***** Provided material

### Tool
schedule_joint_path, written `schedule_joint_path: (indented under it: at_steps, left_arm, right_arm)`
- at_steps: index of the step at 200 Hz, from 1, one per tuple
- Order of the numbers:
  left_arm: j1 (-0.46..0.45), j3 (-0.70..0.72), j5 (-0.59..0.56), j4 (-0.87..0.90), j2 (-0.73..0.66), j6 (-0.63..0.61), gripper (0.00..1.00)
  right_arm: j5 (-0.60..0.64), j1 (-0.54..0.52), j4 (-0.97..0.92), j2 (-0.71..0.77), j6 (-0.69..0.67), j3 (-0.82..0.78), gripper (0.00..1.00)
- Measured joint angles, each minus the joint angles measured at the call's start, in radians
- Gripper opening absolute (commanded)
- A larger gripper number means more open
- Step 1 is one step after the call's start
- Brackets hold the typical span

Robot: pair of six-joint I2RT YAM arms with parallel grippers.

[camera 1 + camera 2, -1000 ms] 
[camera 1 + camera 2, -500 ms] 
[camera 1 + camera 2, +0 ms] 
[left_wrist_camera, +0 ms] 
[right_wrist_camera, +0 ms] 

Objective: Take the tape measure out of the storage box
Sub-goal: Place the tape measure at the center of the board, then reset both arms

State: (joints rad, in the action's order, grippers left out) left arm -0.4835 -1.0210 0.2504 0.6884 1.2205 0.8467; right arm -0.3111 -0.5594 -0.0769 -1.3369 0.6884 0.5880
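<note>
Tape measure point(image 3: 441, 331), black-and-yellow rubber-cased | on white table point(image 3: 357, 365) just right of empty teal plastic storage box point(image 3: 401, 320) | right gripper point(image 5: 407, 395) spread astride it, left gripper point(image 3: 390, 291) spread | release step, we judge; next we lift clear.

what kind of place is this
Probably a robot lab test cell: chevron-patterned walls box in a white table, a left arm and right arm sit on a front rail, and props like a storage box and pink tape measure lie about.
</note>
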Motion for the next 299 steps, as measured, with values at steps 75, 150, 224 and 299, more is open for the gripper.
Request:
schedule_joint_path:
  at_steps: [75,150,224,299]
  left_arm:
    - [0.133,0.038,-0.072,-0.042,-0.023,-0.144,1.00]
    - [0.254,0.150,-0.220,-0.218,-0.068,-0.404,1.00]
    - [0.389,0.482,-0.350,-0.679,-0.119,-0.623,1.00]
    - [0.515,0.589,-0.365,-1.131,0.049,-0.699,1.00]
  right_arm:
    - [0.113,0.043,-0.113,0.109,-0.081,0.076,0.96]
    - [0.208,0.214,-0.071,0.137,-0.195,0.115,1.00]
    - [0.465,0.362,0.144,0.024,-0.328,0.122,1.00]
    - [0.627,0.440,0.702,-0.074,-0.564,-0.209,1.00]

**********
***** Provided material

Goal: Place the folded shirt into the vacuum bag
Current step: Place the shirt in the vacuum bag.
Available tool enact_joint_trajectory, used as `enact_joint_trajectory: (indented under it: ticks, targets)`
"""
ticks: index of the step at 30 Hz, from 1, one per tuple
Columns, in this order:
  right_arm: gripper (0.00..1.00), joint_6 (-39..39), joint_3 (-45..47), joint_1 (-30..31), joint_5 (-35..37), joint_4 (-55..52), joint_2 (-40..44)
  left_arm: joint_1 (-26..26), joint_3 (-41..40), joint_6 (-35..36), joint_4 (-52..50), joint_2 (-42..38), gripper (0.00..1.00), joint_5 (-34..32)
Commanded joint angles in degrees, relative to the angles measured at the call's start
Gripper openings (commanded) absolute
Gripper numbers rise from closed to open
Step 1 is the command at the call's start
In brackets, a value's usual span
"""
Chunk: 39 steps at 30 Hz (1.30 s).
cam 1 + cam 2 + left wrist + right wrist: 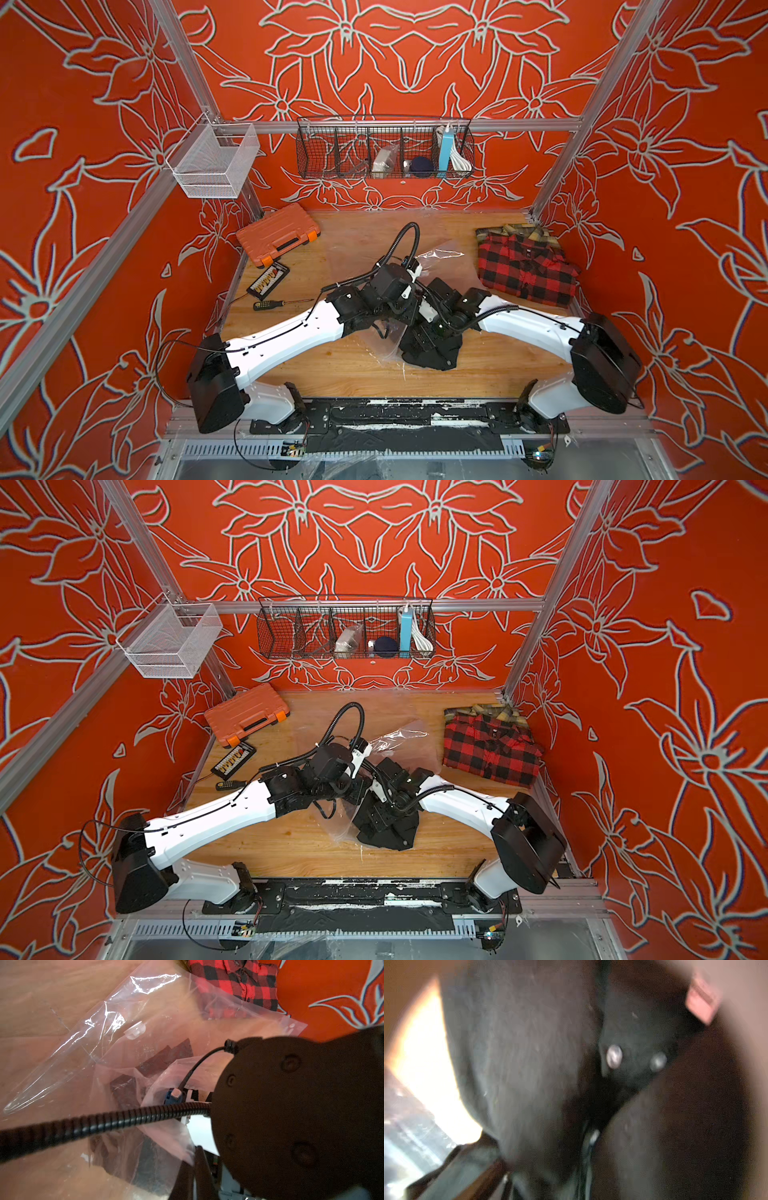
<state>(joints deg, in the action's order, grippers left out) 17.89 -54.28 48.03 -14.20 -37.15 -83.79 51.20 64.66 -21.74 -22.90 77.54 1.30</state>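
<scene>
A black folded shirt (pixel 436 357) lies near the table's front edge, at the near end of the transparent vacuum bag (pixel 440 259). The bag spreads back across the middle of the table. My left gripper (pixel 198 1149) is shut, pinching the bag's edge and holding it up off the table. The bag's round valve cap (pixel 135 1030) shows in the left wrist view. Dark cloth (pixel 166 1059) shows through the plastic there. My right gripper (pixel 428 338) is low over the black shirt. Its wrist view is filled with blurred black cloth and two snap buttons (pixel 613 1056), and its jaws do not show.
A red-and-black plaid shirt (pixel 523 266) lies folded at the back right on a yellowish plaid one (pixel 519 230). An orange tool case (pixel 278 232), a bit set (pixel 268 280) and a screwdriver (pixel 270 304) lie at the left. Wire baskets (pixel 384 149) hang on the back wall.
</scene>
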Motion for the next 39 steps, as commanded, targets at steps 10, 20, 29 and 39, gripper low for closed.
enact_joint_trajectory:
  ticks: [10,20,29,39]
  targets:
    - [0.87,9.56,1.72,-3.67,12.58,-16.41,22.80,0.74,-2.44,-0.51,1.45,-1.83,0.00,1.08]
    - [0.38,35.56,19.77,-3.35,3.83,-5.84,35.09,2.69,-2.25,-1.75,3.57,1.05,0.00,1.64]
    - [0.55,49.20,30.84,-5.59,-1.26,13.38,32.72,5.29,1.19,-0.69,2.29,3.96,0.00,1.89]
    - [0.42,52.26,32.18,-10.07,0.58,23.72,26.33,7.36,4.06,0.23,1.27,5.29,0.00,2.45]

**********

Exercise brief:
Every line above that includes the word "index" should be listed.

Answer for this exercise:
- at_steps: index of the step at 200 Hz, from 1, one per tuple
ticks: index of the step at 30 Hz, from 1, one per tuple

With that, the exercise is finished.